Data Selection: Variable number of tails
Now is time for us to see how good our predictions can be if we operate with a smaller dataset. For that purpose, we create four random subsets of the entire dataset:
- Subset 1: 20 tails
- Subset 2: 10 tails
- Subset 3: 5 tails
- Subset 4: 1 tail
For each subset, we train a separate auto-encoder and use the test embeddings to cluster and visualize. The test set (15 tails) is constant across all experiments. The cluster labels assigned using the model trained on Subset 1 is assumed to be ground truth. We compare the labels assigned using models trained on Subset 2, 3, and 4 against the labels obtained with Subset 1.
The point of using a variable number of tails is that it basically illustrates the value of adding more flight tails. If for instance, the pseudo-labels achieved with Subset 1 are very similar to the ones achieved with Subset 4, we can say that we didn’t really gain anything by collecting data for 19 additional tails.
Results: Cluster Maps
As can be seen in the above images, the cluster maps look almost identical to the naked eye. Hence, the idea of using less data passes the nearest neighbor embedding test.
But what about the performance of our clustering approach? Is it at par with the auto-encoder trained using the large dataset?
The above confusion matrix shows that using just one tail instead of 20, leads to a discrepancies of only 4 predictions out of 1,256,100 test labels. With such a result, it is certainly reasonable to say that training an auto-encoder on the entire dataset is overkill. That’s great news because it means that our approach can alleviate the shortage of experts capable of annotating such unique datasets; that results in faster development cycles and huge cost savings for the countless companies who can’t afford to annotate their entire datasets.

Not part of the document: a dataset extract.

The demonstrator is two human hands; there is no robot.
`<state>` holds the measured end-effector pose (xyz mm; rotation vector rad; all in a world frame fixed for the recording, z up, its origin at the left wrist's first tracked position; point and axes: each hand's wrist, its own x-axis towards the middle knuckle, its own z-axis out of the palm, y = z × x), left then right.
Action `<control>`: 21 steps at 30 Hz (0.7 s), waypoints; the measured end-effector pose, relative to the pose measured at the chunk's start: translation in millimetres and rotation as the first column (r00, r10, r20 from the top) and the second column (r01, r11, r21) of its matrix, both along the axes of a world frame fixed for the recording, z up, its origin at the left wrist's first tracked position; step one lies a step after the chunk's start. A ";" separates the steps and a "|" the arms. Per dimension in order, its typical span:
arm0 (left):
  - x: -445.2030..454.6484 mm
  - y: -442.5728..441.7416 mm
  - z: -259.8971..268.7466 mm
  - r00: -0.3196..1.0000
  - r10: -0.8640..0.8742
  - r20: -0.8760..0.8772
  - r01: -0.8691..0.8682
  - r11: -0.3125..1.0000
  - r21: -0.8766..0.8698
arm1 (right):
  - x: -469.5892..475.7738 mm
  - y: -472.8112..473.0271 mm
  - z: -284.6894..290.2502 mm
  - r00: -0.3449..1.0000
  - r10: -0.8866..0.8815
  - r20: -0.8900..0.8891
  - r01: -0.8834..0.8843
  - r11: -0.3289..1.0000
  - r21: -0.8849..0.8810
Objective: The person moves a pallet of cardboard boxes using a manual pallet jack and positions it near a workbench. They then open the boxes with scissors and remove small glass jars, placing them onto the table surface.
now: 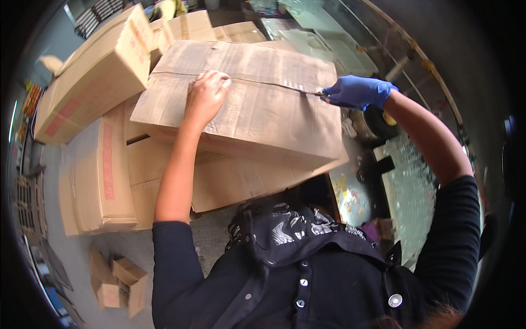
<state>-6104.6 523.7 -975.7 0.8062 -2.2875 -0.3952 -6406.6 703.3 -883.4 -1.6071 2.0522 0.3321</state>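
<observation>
A large brown cardboard carton (263, 107) lies tilted in front of me, its worn top face crossed by a taped seam (263, 82). My left hand (208, 96) is bare and rests on that face, fingers bent down beside the seam. At the seam's right end, my right hand (355, 92) wears a blue glove and pinches something thin and dark (318, 93). Whether this is a blade or a lifted strip of tape cannot be made out. Near these fingers a shiny stretch of the seam shows. Beneath the carton lies opened, flattened cardboard (238, 181).
More cartons with red print, one tall (94, 78) and one lower (96, 172), stand at the left. A small open box (123, 283) sits on the floor. To the right are stacked glass-like sheets (411, 197) and a paint-stained surface (351, 197). A person (168, 8) is partly visible at the top.
</observation>
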 end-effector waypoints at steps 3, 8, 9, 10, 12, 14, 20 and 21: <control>-34.9 -3.6 -22.0 0.955 -0.090 0.281 0.100 0.995 -0.020 | -19.8 42.5 1.0 0.999 -0.019 0.029 0.021 0.997 -0.074; -61.3 -15.1 -30.1 0.931 -0.097 0.353 0.130 0.989 -0.071 | -57.2 95.1 32.8 0.996 -0.090 0.007 0.090 0.993 -0.075; -67.8 -13.7 -23.5 0.926 -0.090 0.367 0.112 0.993 -0.038 | -69.8 101.7 29.2 0.995 -0.072 -0.076 0.066 0.994 -0.082; -76.3 -18.7 -25.5 0.929 -0.042 0.367 0.080 0.993 -0.088 | -84.7 109.2 21.5 0.986 -0.056 -0.160 0.042 0.995 -0.087; -91.3 -36.6 -42.9 0.925 0.058 0.376 0.013 0.983 -0.184 | -95.8 140.8 -8.8 0.993 -0.114 -0.022 0.095 0.909 -0.406; -112.3 -30.5 -22.9 0.866 0.007 0.500 0.001 1.000 -0.015 | -107.5 183.4 -60.5 0.936 -0.199 0.292 0.340 0.726 -0.598; -104.2 -34.2 22.6 0.774 -0.096 0.626 0.053 0.995 0.087 | -70.5 261.1 -195.3 0.670 -0.443 0.596 0.741 0.446 -0.502; -104.5 -39.4 33.8 0.722 -0.143 0.677 0.080 0.989 0.124 | -64.8 264.9 -204.2 0.667 -0.447 0.595 0.744 0.444 -0.500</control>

The best part: this post only covers a small portion of the entire Alectio technology (the pre-filtering part), and in practice, we could reach even higher compression ratios and higher model performance.

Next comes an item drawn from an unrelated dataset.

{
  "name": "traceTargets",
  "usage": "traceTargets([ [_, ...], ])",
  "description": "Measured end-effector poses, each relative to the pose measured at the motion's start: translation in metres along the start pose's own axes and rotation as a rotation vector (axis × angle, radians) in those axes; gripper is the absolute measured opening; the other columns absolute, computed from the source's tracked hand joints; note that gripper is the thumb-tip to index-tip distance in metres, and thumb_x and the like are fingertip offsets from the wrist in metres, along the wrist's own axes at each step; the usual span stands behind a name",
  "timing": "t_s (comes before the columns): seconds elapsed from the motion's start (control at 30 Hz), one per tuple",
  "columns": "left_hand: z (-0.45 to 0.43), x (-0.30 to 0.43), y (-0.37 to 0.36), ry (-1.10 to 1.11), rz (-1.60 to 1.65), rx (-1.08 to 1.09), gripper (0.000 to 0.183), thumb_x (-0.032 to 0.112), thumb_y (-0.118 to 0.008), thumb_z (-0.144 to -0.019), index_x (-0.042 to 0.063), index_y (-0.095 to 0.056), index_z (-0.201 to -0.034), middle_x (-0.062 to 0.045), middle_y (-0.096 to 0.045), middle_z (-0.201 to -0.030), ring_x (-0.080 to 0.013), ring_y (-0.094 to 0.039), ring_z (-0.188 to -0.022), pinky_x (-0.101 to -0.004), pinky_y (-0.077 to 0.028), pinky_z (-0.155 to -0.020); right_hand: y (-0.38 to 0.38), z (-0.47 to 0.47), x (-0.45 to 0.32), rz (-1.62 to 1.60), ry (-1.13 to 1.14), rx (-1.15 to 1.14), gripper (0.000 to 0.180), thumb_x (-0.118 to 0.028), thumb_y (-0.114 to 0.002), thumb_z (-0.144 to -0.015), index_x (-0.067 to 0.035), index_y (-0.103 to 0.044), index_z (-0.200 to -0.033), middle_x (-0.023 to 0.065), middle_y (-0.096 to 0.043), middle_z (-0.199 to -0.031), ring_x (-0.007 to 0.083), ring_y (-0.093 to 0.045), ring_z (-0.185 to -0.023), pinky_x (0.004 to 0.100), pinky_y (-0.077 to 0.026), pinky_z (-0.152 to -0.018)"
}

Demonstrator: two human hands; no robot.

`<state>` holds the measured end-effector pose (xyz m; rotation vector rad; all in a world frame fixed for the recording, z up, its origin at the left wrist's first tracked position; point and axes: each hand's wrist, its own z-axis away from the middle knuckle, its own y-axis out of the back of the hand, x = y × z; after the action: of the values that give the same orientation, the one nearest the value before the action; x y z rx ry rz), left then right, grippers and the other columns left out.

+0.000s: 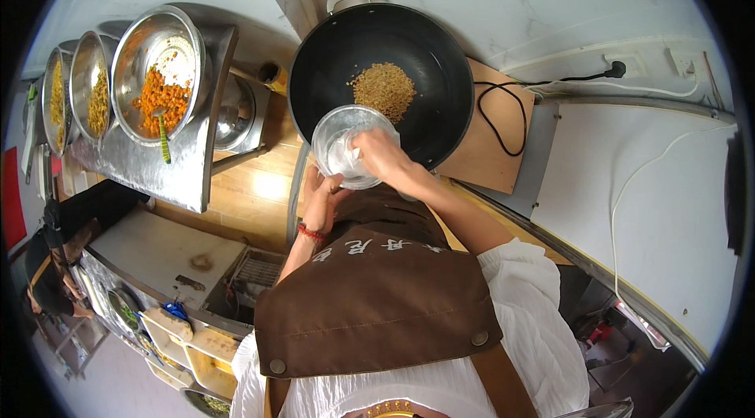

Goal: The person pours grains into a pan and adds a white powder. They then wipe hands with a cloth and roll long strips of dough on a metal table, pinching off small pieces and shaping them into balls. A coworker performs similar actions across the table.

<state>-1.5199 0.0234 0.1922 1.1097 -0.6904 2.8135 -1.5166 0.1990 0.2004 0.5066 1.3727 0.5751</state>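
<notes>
My left hand (321, 197) holds a clear plastic tub (355, 113) from its near left side, the fingers partly hidden behind it. Inside the tub, my right hand (380, 155) has its fingers bent around a pale, crumpled material (345, 154); whether it is thin film or tissue I cannot tell. The tub is tipped toward me over the near edge of a large black wok (324, 64). On the wok's bottom lies a heap of tan grains or seeds (383, 87), partly overlapped by the tub's rim.
A steel table (183, 173) at left carries metal bowls, the nearest bowl (187, 52) holding diced orange food (162, 93) and a green-handled spoon (164, 141). Right of the wok, a black cable (501, 87) crosses a wooden board (495, 164). Another person (50, 276) is at far left.
</notes>
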Motion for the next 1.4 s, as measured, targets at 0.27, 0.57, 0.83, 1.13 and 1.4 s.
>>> traceTargets([
  [0.27,-0.031,0.016,0.011,-0.086,0.089,0.0,0.048,0.015,-0.052,-0.081,0.006,-0.038,-0.126,-0.011,-0.05,-0.122,-0.0261,-0.053,-0.108,-0.0432,-0.048,-0.087,0.059,-0.033,0.024,-0.903,-0.347,0.052,0.019,0.008,-0.059,-0.075,0.006,-0.067,-0.092,0.0098,-0.067,-0.08,0.0154,-0.063,-0.07,0.0255,-0.051,-0.065],
  [0.57,0.001,0.048,0.07,-0.253,0.219,0.074,0.062,0.01,-0.051,-0.08,0.005,-0.028,-0.138,-0.014,-0.042,-0.133,-0.0294,-0.046,-0.119,-0.0455,-0.045,-0.095,0.064,-0.06,0.1,-0.475,-0.543,0.282,0.021,0.006,-0.059,-0.079,0.007,-0.064,-0.1,0.0115,-0.067,-0.089,0.0146,-0.064,-0.076,0.0257,-0.052,-0.068],
  [0.83,0.008,0.047,0.081,-0.271,0.241,0.128,0.064,0.009,-0.049,-0.08,0.005,-0.025,-0.139,-0.014,-0.04,-0.135,-0.0287,-0.046,-0.121,-0.0445,-0.045,-0.096,0.037,-0.061,0.115,-0.213,-0.37,0.302,0.025,0.001,-0.064,-0.075,0.001,-0.063,-0.099,0.0182,-0.065,-0.096,0.0234,-0.064,-0.092,0.0311,-0.049,-0.077],
  [1.13,0.004,0.048,0.075,-0.248,0.239,0.109,0.061,0.007,-0.049,-0.079,0.004,-0.029,-0.136,-0.014,-0.042,-0.132,-0.0287,-0.048,-0.118,-0.0432,-0.047,-0.093,0.044,-0.055,0.099,-0.005,-0.312,0.337,0.023,-0.001,-0.068,-0.064,-0.002,-0.058,-0.085,0.0149,-0.063,-0.08,0.0273,-0.063,-0.074,0.0357,-0.049,-0.071],
  [1.4,0.009,0.05,0.073,-0.264,0.144,0.12,0.064,0.019,-0.054,-0.079,0.003,-0.031,-0.137,-0.014,-0.043,-0.133,-0.0283,-0.048,-0.119,-0.0434,-0.043,-0.095,0.029,-0.041,0.115,0.115,-0.51,0.217,0.027,-0.005,-0.07,-0.064,-0.002,-0.058,-0.088,0.0203,-0.06,-0.105,0.0356,-0.059,-0.092,0.0398,-0.047,-0.077],
])
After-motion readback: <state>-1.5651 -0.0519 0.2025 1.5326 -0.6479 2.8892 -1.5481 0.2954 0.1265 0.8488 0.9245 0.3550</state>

We demonstrated that using only one flight tail data instead of twenty yields the same anomalies on an unseen dataset consisting of 15 tails. Our future work will focus on more unsupervised learning tasks to show that we don’t need to collect large amounts of data in order to train good generative models.

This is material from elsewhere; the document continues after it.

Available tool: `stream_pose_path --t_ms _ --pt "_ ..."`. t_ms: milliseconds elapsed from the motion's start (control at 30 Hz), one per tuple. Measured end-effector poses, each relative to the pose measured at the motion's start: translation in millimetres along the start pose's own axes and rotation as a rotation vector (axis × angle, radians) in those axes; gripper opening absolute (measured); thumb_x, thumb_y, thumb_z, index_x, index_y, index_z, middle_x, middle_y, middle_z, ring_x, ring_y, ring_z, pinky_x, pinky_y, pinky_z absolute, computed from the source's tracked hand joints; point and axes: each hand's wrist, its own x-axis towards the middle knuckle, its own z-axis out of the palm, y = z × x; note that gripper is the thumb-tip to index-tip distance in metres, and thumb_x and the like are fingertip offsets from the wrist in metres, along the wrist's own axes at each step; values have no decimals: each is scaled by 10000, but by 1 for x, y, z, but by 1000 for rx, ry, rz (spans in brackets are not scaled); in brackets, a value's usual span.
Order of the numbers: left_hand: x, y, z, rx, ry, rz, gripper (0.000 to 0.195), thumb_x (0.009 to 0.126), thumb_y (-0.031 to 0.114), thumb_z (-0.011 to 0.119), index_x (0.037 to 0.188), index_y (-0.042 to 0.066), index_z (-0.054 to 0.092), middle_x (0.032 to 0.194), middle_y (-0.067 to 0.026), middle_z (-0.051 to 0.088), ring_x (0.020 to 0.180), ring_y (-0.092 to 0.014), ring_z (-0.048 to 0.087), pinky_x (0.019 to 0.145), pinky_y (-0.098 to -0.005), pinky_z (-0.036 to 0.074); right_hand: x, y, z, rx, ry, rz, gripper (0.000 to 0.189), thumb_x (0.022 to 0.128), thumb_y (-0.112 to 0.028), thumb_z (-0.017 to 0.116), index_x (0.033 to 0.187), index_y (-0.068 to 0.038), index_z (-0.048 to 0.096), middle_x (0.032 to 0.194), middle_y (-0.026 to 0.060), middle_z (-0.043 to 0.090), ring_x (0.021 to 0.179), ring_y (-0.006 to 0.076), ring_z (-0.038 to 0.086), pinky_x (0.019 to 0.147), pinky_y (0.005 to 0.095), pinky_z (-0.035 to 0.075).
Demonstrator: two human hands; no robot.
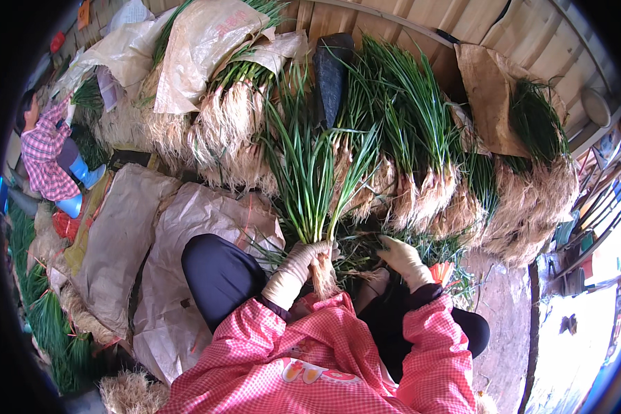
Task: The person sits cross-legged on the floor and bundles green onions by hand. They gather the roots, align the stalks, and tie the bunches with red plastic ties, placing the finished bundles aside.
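Note:
My left hand, in a pale cloth glove, grips a bunch of green onion-like plants low on the stems. Their long leaves fan away from me, and the pale fibrous roots hang towards my lap. To the right, my right hand, also gloved, is apart from the bunch. Its fingers are spread above loose green leaves and trimmings on the floor, and no plant shows in it. Between my knees, part of a foot is visible.
Rooted bunches lean along the corrugated wall; woven sacks cover some. Flattened sacks lie at left. A dark blue sheet-like piece stands among the bunches. Another person in blue boots sits far left.

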Motion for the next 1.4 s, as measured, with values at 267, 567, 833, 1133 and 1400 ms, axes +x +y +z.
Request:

Some of the upcoming tasks include:
Image-Inpainting / Colorizing: Image inpainting refers to the correction of corrupted images by passing the defective image through a generative model. Colorizing would change it from Black & White to a high resolution color image as demonstrated here.
Synthetic Image Generation: Generation of synthetic training data and unseen images is particularly useful when the dataset is small. A good demonstration of using GANs for face generation can be seen here.
NB: The Alectio team would like to thank Mikhail Klassen, CEO of Paladin AI, for pointing us to this very interesting dataset and for his precious insights on the type of data!